NEW HAVEN, Conn.--(BUSINESS WIRE)--Kolltan Pharmaceuticals today announced the initiation of the Phase 1b portion of its KTN3379 clinical trial program in combination with targeted therapies. Kolltan is a privately held biopharmaceutical company focused on the discovery and development of novel antibody-based drugs targeting receptor tyrosine kinases (RTKs). The Phase 1b is evaluating KTN3379 in specific cancer populations and in combination with cetuximab, erlotinib, vemurafenib and trastuzumab, all currently approved cancer drugs. These combinatorial agents were chosen based on preclinical studies. The first patient was treated at the Sarah Cannon Research Institute in Nashville, TN, where the study is being conducted by principal investigator, Dr. Todd M. Bauer. The study will also be conducted at Sarah Cannon Research Institute’s Denver site with Dr. Gerald S. Falchook serving as principal investigator.
KTN3379 is a human monoclonal antibody designed to block the activity of ErbB3, an RTK that belongs to the epidermal growth factor receptor, or EGFR, family. ErbB3 is believed to be an important receptor regulating cancer cell growth and survival. ErbB3 is expressed in many cancers including head and neck, breast, colorectal, lung, gastric, ovarian and melanoma. While there are several successful currently marketed products targeting two members of the EGFR family, there are none that directly target ErbB3.
"The initiation of the Phase 1b portion of our KTN3379 clinical program is critical for the evaluation of patients with several tumor types using selected combinations of targeted therapies," said Jerry McMahon, Ph.D., President and Chief Executive Officer of Kolltan Pharmaceuticals. “We plan to use the data from this portion of our trial to select combinations and indications to move into larger Phase 2 trials next year. We are delighted to have Sarah Cannon partner with us in conducting this study.”

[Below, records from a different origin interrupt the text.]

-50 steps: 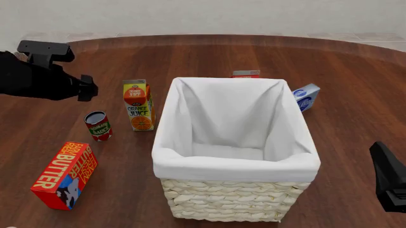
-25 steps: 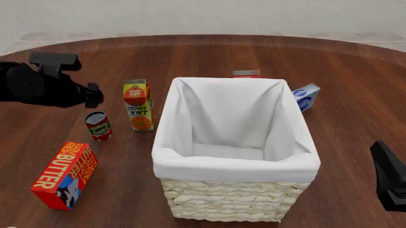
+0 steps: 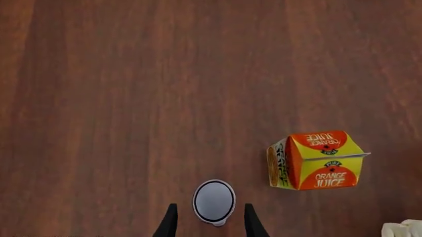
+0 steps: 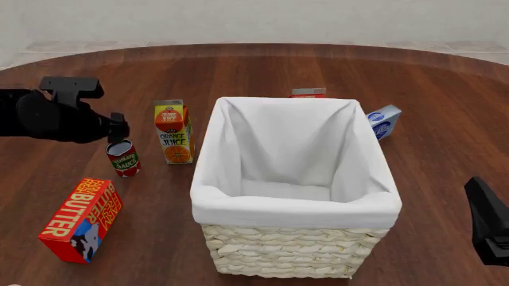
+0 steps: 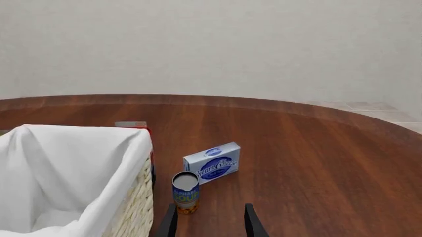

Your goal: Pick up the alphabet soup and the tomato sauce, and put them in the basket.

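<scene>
The tomato sauce (image 4: pixel 124 158), a small round tin with a red-and-green paper label and a dark flat top, stands upright on the smooth wooden table (image 4: pixel 80 107) straight under the left gripper (image 3: pixel 211 224), whose two thin black fingers are spread wider than the can and touch nothing. The alphabet soup (image 5: pixel 186 192), a taller blue-and-orange tin with a silver lid, stands just ahead of the right gripper (image 5: pixel 209 223), its fingers likewise parted and empty. The pale woven wicker basket (image 4: pixel 286 253) with its soft white cloth liner sits between the two grippers, its near corner beside the soup.
</scene>
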You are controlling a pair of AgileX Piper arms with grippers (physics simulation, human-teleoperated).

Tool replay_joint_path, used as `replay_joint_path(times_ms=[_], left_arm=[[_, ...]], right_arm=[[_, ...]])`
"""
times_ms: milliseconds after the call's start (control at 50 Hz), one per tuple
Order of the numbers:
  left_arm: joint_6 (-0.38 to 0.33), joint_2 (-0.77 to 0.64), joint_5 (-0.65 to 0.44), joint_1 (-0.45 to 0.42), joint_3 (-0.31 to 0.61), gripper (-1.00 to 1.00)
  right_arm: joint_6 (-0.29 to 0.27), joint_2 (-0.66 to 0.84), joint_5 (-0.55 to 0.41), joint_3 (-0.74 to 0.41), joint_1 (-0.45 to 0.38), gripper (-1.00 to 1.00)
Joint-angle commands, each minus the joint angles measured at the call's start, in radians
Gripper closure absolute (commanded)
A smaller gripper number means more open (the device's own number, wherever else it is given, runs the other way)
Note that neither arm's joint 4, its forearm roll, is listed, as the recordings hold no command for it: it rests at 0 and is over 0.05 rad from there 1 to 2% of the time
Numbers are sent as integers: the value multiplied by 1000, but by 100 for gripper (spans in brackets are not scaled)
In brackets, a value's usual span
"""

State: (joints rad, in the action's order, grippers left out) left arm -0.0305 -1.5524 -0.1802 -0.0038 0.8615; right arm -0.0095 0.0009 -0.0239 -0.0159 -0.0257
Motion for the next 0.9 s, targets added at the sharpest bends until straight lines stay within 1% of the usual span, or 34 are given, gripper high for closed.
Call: replay_joint_path(times_ms=[20, 540, 900], left_arm=[[-1, -16, 23, 5, -16, -100], [13, -48, 64, -8, -47, -100], [4, -82, 67, -13, -29, -100]], right_arm=[[-1, -1, 0, 2, -1, -100], [-2, 0, -1, 0, -2, -100], [-3, 4, 5, 2, -4, -100]])
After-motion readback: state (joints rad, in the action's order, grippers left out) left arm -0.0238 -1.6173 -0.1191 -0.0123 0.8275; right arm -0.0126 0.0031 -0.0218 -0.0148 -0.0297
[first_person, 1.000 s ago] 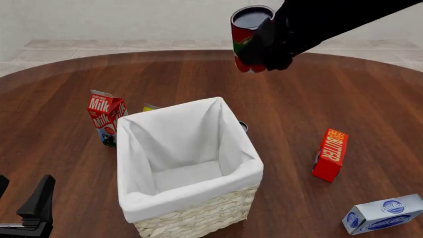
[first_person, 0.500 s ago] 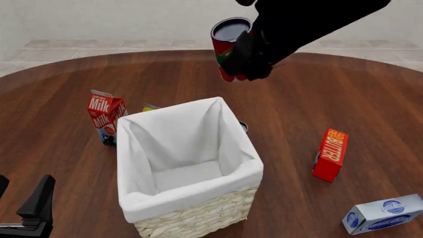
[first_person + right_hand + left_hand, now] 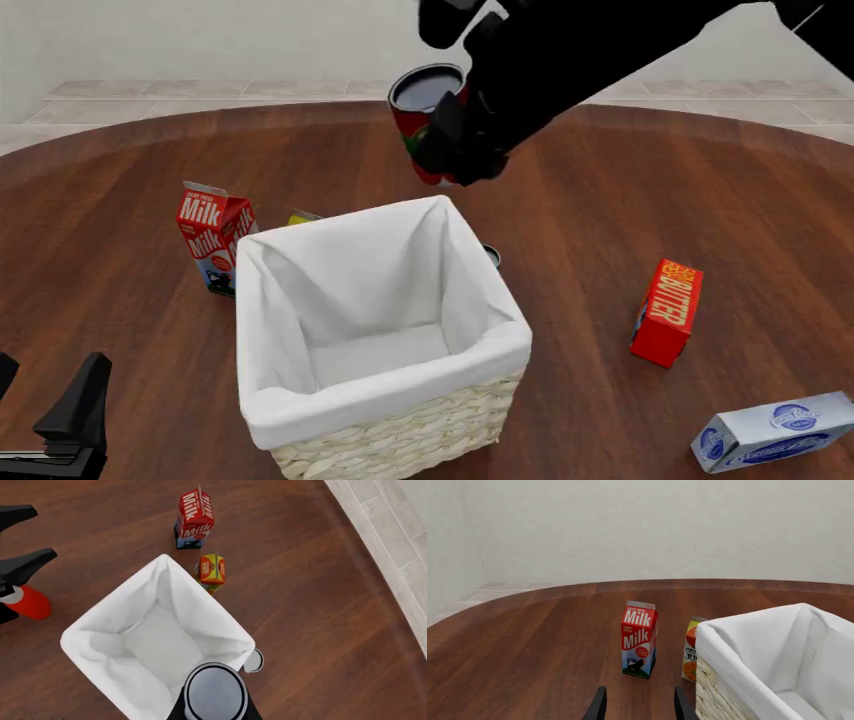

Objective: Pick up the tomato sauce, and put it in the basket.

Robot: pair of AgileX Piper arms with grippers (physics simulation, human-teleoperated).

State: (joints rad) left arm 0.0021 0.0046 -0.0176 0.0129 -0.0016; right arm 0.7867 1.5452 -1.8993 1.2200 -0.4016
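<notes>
The tomato sauce [image 3: 419,97], a red-labelled can with a grey lid, hangs in the air, held by my right gripper [image 3: 451,140], which is shut on its side. It is above the far rim of the basket [image 3: 387,388], a big wicker basket with a white liner and nothing in it. In the right wrist view the can's lid [image 3: 215,694] is over the basket's rim [image 3: 87,636]. My left gripper [image 3: 60,430] is open and empty, low at the near left. In its wrist view [image 3: 637,710] it is beside the basket [image 3: 740,630].
A milk carton [image 3: 211,235] and an orange juice carton [image 3: 303,216] stand left of and behind the basket. A small grey-lidded can [image 3: 491,255] sits at its far right side. A red butter box [image 3: 666,312] and a blue-white box [image 3: 774,430] are on the right.
My right gripper has carried the can leftward and a little down, from the far right side to just above the basket's far rim. The left arm has not moved.
</notes>
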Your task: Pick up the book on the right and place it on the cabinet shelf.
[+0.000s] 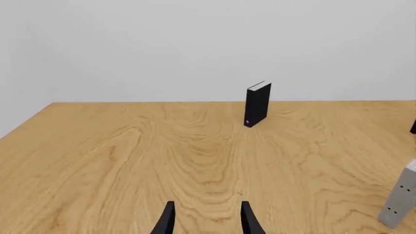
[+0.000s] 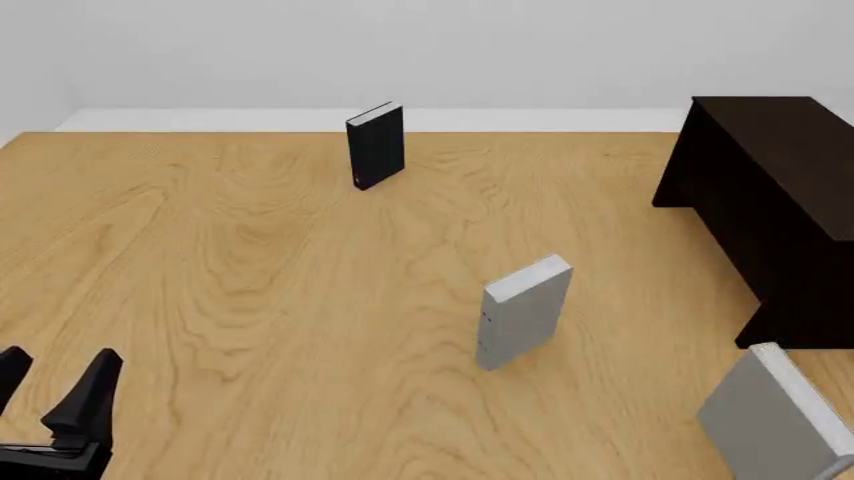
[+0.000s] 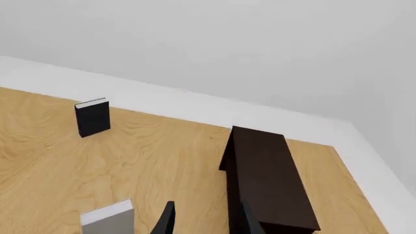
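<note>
Front view: the dark cabinet shelf [image 2: 774, 180] fills the right edge. The book [image 2: 767, 420] is in the lower right corner, partly cut off and apart from the cabinet. The other grey book [image 2: 523, 312] stands mid-frame and the black book [image 2: 376, 145] at upper centre. The left gripper [image 2: 60, 365] is low at lower left, fingers spread. The right gripper [image 3: 204, 207], seen only in its wrist view, is also spread and holds nothing.

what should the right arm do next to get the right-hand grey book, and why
Probably lower the right gripper toward the grey book at the front view's right edge. Its fingers are open with nothing between them, and its camera looks out over the cabinet, so it does not seem lined up on that book yet.
</note>
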You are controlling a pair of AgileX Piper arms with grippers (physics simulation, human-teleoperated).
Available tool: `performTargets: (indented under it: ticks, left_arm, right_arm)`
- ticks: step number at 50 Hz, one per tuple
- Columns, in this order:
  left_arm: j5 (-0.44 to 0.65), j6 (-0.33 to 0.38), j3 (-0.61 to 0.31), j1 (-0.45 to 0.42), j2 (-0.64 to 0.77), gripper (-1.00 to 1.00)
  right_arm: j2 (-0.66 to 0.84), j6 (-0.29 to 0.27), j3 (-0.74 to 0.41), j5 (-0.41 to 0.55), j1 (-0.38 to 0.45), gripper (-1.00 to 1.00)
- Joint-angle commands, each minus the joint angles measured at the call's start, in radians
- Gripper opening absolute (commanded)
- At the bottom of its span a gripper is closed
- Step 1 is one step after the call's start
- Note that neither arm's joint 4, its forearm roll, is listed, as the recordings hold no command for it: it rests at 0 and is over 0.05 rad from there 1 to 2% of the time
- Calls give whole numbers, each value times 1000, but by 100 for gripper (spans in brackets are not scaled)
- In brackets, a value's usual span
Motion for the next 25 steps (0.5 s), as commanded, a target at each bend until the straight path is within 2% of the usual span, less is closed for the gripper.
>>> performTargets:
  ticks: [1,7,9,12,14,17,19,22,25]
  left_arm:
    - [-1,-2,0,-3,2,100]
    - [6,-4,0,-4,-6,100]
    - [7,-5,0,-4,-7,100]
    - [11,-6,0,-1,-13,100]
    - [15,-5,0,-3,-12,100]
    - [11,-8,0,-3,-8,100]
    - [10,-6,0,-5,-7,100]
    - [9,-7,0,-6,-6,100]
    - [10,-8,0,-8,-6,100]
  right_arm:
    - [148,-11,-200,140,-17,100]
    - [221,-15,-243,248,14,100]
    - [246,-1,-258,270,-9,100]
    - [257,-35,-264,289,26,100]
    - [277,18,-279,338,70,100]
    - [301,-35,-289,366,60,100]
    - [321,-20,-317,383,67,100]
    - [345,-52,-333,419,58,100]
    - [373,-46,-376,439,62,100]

The data from the recently completed dose escalation portion of the Phase 1 clinical trial have been selected for an oral presentation at the upcoming 26th EORTC-NCI-AACR Symposium on Molecular Targets and Cancer Therapeutics in Barcelona, November 18-21, 2014. The oral presentation will describe results from the dose escalation portion of the Phase 1 clinical trial program that focused on pharmacokinetics, biomarkers and safety and will discuss the preclinical data to support the expansion into Phase 1b combination studies. The preclinical data supporting this clinical trial is planned to be presented at upcoming medical conferences.
About Kolltan Pharmaceuticals
Kolltan, a privately held clinical-stage company, is focused on the discovery and development of novel antibody-based drugs targeting receptor tyrosine kinases for the treatment of cancer and other diseases with significant unmet need. Kolltan’s founders and members of its management team have deep expertise and a proven track record in drug discovery, development and commercialization of innovative therapeutics, including drugs targeting kinases. Located adjacent to the Yale Medical School in New Haven, Connecticut, Kolltan is working in close collaboration with the laboratory of Kolltan Co-Founder, Dr. Joseph Schlessinger, as well as the Yale medical and scientific community, to bring important medicines to cancer patients and other patients with serious diseases. In addition to KTN3379, the company has two preclinical programs targeting the KIT RTK for inflammatory diseases and oncology, as well as a discovery pipeline consisting of product candidates directed at a range of RTK targets.
Any statements in this news release about future expectations, plans and prospects for Kolltan constitute forward-looking statements. Actual results may differ materially from those indicated by such forward-looking statements as a result of a variety of important factors. Kolltan anticipates that subsequent events and developments may cause its views to change. However, while Kolltan may elect to update these forward-looking statements in the future, Kolltan specifically disclaims any obligation to do so.